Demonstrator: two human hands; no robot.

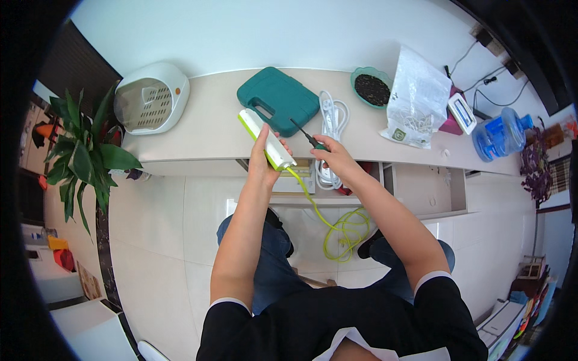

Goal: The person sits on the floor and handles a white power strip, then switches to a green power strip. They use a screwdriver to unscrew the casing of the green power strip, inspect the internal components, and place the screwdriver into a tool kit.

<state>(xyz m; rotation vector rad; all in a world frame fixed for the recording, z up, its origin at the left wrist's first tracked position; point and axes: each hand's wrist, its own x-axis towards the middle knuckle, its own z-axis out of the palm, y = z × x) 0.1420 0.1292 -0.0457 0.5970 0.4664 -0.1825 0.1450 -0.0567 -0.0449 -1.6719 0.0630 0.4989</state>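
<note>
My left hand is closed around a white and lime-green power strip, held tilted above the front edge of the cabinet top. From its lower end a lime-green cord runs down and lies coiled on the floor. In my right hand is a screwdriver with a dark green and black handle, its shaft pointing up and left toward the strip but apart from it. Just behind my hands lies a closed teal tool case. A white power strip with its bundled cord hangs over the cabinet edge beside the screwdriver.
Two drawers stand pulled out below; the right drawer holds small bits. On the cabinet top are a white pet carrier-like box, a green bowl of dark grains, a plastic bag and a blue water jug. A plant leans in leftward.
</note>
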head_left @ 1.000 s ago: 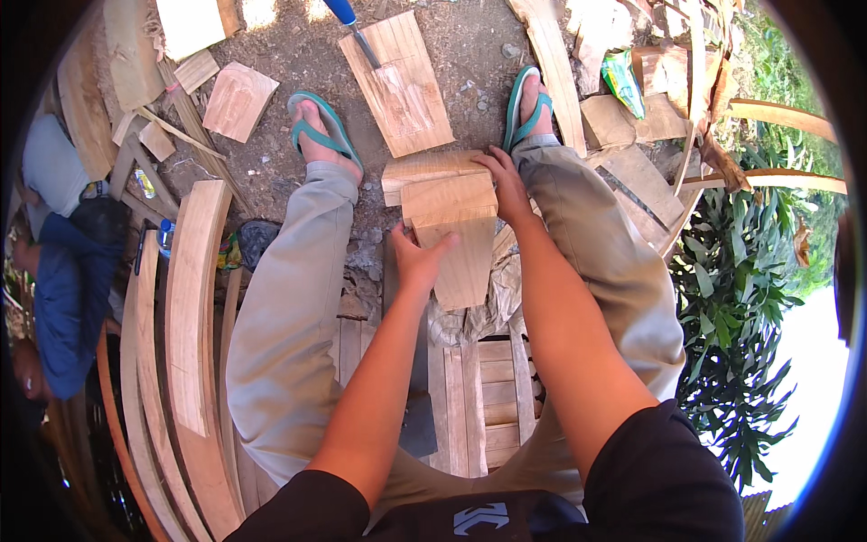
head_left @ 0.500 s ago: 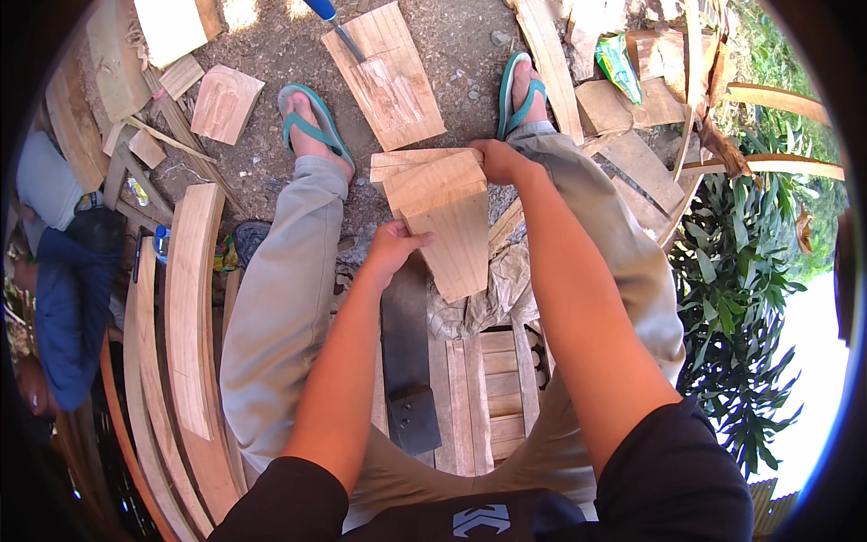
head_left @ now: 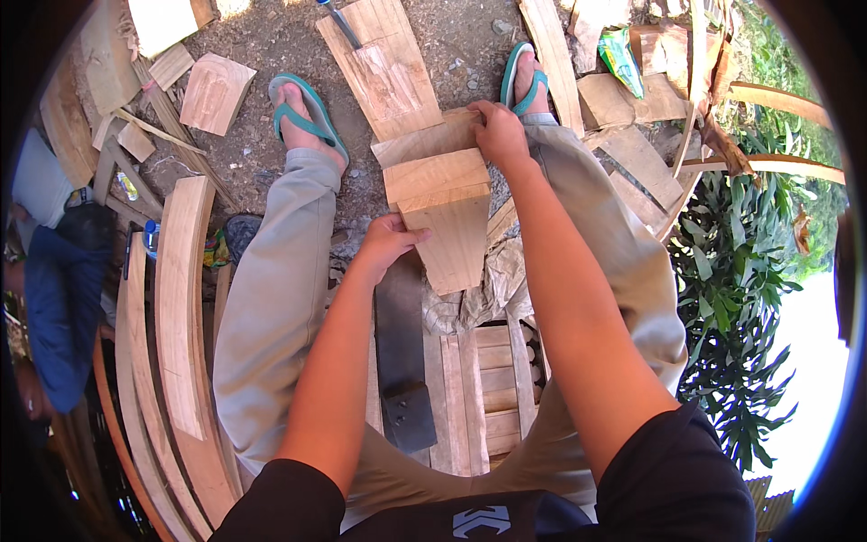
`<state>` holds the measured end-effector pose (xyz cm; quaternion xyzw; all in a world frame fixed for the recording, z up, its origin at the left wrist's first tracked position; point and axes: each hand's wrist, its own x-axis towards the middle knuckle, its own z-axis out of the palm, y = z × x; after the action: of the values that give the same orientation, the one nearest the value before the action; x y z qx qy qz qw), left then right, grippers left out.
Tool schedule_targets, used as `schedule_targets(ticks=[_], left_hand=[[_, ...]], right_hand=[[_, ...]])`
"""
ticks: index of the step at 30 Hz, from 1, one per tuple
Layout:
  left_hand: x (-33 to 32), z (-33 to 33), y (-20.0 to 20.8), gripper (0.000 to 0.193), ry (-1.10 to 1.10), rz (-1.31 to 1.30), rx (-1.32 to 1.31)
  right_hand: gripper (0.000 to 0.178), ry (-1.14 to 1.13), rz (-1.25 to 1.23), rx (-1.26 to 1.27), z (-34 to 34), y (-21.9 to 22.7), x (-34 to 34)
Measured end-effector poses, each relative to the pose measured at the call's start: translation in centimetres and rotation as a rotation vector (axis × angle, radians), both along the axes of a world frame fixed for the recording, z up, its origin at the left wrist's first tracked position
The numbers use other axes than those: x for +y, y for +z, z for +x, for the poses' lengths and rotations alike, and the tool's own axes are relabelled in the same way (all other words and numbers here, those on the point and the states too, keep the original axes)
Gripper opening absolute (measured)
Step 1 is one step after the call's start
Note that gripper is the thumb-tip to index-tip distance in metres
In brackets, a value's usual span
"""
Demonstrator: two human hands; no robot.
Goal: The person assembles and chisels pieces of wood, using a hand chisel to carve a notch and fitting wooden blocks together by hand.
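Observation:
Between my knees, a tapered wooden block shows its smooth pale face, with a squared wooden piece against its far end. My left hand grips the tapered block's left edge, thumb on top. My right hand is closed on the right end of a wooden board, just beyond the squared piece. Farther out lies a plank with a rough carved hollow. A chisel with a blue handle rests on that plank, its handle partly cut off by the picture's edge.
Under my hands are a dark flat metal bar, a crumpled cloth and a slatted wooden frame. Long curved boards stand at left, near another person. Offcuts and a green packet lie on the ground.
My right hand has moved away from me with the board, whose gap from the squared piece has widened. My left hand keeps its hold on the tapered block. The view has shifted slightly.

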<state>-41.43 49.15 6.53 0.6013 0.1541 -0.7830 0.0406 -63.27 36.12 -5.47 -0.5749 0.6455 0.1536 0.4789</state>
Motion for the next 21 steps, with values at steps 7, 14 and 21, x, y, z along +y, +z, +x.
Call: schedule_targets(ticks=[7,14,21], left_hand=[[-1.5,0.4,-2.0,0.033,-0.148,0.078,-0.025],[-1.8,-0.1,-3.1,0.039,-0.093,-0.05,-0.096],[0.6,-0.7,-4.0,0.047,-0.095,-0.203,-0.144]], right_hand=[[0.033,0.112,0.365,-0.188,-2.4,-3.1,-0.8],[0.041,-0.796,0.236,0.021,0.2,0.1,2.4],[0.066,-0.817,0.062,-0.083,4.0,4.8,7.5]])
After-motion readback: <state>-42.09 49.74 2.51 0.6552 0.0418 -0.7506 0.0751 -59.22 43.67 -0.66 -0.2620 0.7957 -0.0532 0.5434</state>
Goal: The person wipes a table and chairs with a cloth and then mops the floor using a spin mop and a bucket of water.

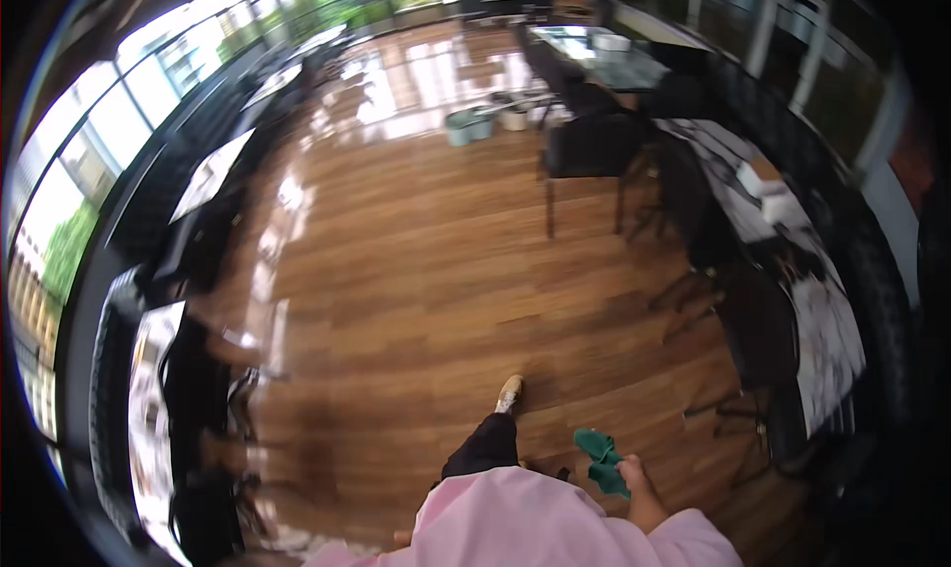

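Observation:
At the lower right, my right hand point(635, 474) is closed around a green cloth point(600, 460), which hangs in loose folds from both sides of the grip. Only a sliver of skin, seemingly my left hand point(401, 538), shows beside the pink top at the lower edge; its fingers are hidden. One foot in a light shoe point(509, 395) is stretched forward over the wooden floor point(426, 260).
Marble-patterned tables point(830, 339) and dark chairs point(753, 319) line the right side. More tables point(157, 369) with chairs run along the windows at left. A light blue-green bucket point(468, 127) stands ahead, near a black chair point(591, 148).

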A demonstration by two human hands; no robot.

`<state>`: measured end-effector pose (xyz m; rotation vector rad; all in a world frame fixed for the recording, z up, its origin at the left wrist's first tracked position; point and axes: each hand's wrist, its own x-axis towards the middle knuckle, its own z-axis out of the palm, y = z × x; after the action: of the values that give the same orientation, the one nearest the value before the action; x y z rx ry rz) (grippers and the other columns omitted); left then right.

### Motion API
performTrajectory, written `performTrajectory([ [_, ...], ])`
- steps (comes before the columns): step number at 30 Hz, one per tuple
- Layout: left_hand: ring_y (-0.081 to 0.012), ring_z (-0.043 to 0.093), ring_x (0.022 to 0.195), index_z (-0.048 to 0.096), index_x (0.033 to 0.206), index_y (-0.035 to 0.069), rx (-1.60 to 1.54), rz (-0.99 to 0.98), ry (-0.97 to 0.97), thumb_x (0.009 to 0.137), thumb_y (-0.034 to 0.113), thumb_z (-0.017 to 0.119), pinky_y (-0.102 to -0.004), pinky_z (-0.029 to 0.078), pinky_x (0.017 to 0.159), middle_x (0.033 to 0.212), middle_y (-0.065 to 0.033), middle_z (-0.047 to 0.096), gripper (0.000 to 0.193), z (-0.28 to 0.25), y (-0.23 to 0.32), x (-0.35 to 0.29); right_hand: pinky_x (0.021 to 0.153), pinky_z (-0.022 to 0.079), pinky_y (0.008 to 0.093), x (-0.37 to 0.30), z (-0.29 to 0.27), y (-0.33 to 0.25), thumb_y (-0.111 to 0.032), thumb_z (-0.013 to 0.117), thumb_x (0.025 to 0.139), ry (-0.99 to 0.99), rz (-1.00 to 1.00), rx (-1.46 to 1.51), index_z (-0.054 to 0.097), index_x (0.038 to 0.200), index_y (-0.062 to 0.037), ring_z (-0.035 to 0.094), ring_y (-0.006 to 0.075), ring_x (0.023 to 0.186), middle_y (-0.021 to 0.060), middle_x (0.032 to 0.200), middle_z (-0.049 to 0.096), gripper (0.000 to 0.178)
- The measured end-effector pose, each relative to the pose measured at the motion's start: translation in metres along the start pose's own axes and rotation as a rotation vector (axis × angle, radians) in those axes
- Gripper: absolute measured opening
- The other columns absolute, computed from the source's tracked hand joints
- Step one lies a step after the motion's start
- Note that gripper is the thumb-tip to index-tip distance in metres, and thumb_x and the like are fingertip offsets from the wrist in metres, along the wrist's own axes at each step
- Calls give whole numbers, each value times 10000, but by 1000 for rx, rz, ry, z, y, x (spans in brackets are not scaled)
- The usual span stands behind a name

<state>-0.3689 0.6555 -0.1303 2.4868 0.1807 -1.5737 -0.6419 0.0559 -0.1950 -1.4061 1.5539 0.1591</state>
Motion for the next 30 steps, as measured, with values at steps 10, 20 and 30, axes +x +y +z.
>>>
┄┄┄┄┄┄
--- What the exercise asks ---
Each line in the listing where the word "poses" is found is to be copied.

--- Task response ---
Measured end-effector poses, each relative to the pose measured at the call's start: translation in centimetres and rotation as a rotation vector (axis × angle, radians), both along the axes of a world frame fixed for the recording, z up, its origin at the left wrist's first tracked position
The numbers use other axes than those: x for +y, y for +z, z for +x, for the poses' lengths and rotations alike, and the tool's own axes are relabelled in the same way (all other words and numbers here, those on the point and the states too, keep the original axes)

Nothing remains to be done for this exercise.